Output all of the data below exactly as given.

- **Dataset content**
# # # # #

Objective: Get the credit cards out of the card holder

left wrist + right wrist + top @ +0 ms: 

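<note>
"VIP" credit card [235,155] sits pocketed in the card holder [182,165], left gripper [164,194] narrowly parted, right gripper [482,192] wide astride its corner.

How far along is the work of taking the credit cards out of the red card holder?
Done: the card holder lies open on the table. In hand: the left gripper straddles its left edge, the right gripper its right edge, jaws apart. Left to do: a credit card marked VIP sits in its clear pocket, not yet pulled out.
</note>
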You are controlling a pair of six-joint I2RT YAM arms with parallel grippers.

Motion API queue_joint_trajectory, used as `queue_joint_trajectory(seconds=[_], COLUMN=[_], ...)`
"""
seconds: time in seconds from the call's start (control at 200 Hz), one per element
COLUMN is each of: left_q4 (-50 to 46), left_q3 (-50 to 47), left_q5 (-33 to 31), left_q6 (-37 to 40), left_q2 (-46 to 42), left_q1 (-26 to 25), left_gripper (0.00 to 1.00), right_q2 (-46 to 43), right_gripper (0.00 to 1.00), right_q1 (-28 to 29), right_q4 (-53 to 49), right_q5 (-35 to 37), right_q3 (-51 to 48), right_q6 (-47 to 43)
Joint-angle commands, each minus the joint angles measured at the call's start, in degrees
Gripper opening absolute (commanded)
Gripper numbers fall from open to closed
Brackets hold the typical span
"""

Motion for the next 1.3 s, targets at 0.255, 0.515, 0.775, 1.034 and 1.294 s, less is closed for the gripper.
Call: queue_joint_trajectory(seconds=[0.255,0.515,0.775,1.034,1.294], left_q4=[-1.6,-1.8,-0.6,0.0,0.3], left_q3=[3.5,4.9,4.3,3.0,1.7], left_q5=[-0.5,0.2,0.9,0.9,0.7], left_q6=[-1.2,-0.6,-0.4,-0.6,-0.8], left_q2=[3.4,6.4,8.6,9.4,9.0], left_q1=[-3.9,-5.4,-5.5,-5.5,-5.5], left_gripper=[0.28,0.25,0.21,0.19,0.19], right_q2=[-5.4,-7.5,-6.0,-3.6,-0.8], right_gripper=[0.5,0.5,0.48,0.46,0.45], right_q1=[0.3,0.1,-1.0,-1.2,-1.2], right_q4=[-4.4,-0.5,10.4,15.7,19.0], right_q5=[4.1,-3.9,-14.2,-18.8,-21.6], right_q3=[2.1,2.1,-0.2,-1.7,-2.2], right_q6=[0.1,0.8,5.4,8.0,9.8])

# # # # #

- **Answer space**
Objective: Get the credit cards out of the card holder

left wrist + right wrist + top @ +0 ms: 

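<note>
"VIP" credit card [235,155] sits pocketed in the card holder [182,165], left gripper [164,194] narrowly parted, right gripper [482,192] wide astride its corner.

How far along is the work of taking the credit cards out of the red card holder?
Done: the card holder lies open on the table. In hand: the left gripper straddles its left edge, the right gripper its right edge, jaws apart. Left to do: a credit card marked VIP sits in its clear pocket, not yet pulled out.
</note>
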You are controlling a pair of six-joint I2RT YAM arms with parallel grippers.

Motion API queue_joint_trajectory, used as `queue_joint_trajectory(seconds=[_], COLUMN=[_], ...)`
"""
seconds: time in seconds from the call's start (control at 200 Hz), one per element
COLUMN is each of: left_q4 (-50 to 46), left_q3 (-50 to 47), left_q5 (-33 to 31), left_q6 (-37 to 40), left_q2 (-46 to 42), left_q1 (-26 to 25), left_gripper (0.00 to 1.00), right_q2 (-46 to 43), right_gripper (0.00 to 1.00), right_q1 (-28 to 29), right_q4 (-53 to 49), right_q5 (-35 to 37), right_q3 (-51 to 48), right_q6 (-47 to 43)
Joint-angle commands, each minus the joint angles measured at the call's start, in degrees
Gripper opening absolute (commanded)
Gripper numbers fall from open to closed
Brackets hold the typical span
"""

Motion for the next 1.3 s, targets at 0.255, 0.515, 0.775, 1.034 and 1.294 s, less is closed for the gripper.
Call: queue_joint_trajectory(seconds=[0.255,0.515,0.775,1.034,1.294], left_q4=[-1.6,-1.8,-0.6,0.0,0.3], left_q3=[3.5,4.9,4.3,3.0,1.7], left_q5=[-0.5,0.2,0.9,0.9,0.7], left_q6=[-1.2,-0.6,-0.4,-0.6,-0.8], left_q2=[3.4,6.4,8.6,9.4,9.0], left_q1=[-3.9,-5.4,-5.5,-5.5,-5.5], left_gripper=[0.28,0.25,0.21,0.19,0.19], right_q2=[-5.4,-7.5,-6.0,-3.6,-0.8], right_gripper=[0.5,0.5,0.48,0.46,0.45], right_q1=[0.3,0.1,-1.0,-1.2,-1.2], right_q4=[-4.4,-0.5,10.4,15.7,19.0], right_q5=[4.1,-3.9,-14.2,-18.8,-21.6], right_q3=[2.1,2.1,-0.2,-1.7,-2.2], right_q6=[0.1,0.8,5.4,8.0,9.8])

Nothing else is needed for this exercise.